High school students are required to take the Smarter Balanced and math tests in 11th grade, but can take them in 10th grade. A student who earns a Level 3 or 4 is considered “college and career ready” in that area. That means the student will not have to take remedial classes in college. Remedial classes cost money, but don’t earn credits toward a degree.
For the 2017 senior class, three out of four students are college and career ready, compared to one out of four students last year. The threshold scores for graduation are lower than those for career and college readiness and were established by the State Board of Education in 2015. About eight out of every nine 12th graders have fulfilled their assessment requirements.
The Washington Education Association, however, says the state’s use of standardized test results as a graduation requirement creates a high-stakes stress on students that should be more hollistic.
“We should stop using these scores to determine who can or can’t graduate, and start using them as they were intended – to identify which schools need more support and resources to help all kids succeed,” said WEA President Kim Mead. “Specific needs include smaller class sizes for all grades, more counselors, librarians, nurses and family services staff.”

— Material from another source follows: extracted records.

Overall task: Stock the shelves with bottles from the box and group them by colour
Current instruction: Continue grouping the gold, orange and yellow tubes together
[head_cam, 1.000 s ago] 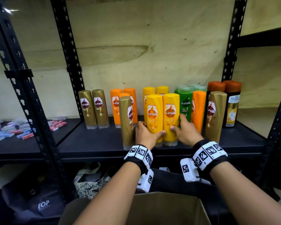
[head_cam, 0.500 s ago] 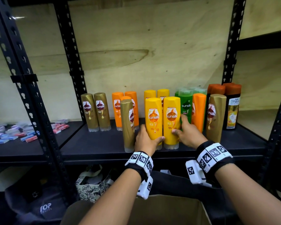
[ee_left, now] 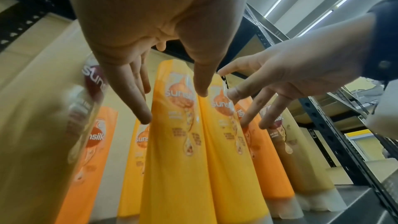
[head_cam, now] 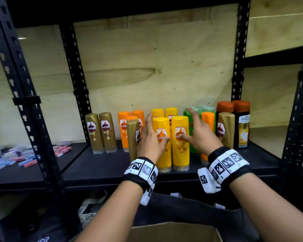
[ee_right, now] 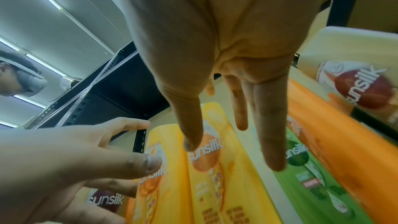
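Head view: left hand (head_cam: pixel 151 137) and right hand (head_cam: pixel 200 135), fingers spread, gripping nothing, flank front yellow bottles (head_cam: pixel 180 142). Risk: sideways brush topples tall gold bottle (head_cam: pixel 133 137) near shelf (head_cam: pixel 101 165) edge.

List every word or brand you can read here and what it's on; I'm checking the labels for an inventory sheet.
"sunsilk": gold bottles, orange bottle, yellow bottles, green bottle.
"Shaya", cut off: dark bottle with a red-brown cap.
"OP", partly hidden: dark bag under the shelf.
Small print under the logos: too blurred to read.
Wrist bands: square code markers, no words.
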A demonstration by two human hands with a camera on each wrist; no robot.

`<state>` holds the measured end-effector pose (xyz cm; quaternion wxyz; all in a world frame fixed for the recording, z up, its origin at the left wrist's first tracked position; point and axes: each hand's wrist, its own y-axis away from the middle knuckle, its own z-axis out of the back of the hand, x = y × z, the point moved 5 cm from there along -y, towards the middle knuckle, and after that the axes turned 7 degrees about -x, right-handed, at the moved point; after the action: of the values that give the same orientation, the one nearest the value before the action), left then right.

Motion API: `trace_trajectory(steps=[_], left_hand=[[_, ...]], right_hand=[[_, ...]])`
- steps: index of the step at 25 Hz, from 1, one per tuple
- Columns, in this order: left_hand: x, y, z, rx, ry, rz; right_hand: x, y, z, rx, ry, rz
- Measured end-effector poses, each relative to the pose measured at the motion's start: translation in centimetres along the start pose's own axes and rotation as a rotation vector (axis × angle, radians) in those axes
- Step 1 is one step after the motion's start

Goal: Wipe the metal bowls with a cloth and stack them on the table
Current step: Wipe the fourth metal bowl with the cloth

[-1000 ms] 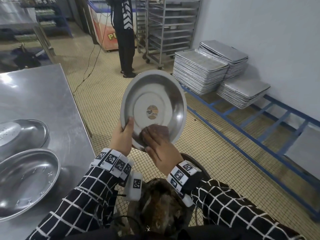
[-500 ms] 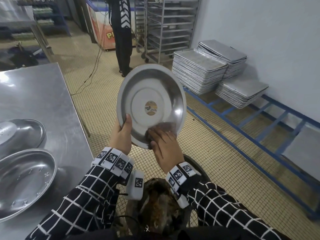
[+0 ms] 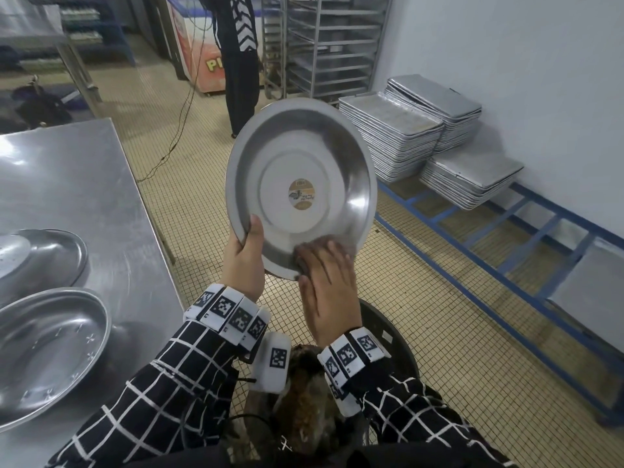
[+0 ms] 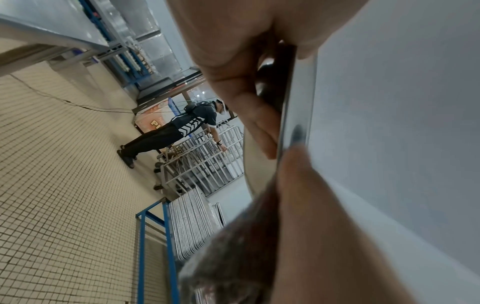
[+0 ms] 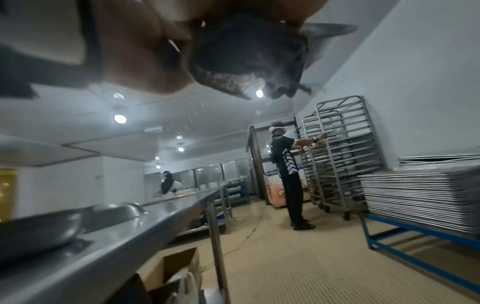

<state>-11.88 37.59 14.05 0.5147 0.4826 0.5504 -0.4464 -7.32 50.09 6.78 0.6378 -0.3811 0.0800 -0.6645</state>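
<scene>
Bowl [image 3: 304,153] of metal stands tilted upright in the air above the tiled floor, hollow toward the wearer, with a round sticker [image 3: 301,194] at its centre. Left hand [image 3: 243,265] grips the rim at 7 o'clock, thumb inside. Right hand [image 3: 329,292] pinches a dark cloth [image 3: 304,252] over the rim at 6 o'clock. Two more bowls [image 3: 44,352] lie on the desk [image 3: 67,184], out at 9 o'clock.

bowl [image 3: 324,143]: smooth, glossy metal; paper sticker [image 3: 301,194]. cloth [image 5: 246,51]: dark, rough, frayed. tabletop [image 3: 67,184]: brushed steel, dull sheen.
</scene>
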Motion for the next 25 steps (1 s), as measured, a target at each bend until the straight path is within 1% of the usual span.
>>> trace_trajectory(steps=[1,2,4,7,10,11,14,17,19,21,23,25], left_hand=[[-0.1,0.1,0.1,0.001,0.0,0.011],[-0.1,0.0,0.2,0.003,0.006,0.02],[0.0,0.0,0.4,0.016,0.021,0.039],[0.6,-0.3,0.5,0.03,0.029,0.097],[1.5,-0.9,0.9,0.039,0.061,0.168],[1.7,-1.1,1.0,0.04,0.067,0.192],[2.2,-2.1,2.0,0.059,0.063,0.24],[2.0,-3.1,2.7,0.09,-0.004,0.238],[1.7,-3.8,2.9,0.109,-0.03,0.226],[1.7,-4.2,3.0,0.13,-0.05,0.159],[1.7,-4.1,3.0,0.135,-0.11,0.032],[2.1,-3.5,2.7,0.133,-0.149,-0.045]], right_hand=[[-1.2,0.0,0.0,-0.009,0.032,-0.059],[-2.2,-0.2,0.0,-0.017,0.004,-0.113],[-3.7,-1.4,0.6,-0.069,-0.157,-0.219],[-5.3,-3.6,2.2,-0.171,-0.36,-0.469],[-6.9,-4.8,3.2,-0.202,-0.599,-0.721],[-7.3,-4.9,3.4,-0.203,-0.65,-0.772],[-8.1,-5.1,3.6,-0.145,-0.637,-0.803],[-8.1,-4.3,2.9,-0.048,-0.671,-0.854],[-7.7,-3.4,2.7,-0.04,-0.691,-0.873],[-7.1,-2.6,2.7,-0.086,-0.721,-0.897],[-6.6,-1.6,2.4,-0.136,-0.743,-0.94],[-6.1,-0.8,2.0,-0.18,-0.787,-0.993]])
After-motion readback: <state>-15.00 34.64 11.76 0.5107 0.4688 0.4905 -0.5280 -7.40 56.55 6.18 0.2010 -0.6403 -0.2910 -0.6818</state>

Washington is one of only 14 states that require students to pass math and language arts tests to graduate, and many states have eliminated similar graduation requirements.
Standardized testing has a place in public education, Mead stated in a release, yet testing takes too much time and expense away teaching and learning.
“Students spend hours taking the tests – and even more time prepping, practicing and learning the specialized test technology,” according to the statement. “This ends up limiting access to computers and library resources for regular studies and testing often interrupts class schedules, even for students who aren’t being tested.”
FREE SCHOOL SUPLIES
Free school supplies for students in University Place schools will be offered from 10 a.m. to noon on Aug. 27 at Curtis High School. No registration is required, but children need to be present since supplies are limited. Information can be found at www.familiesunlimitednetwork.org/btsf.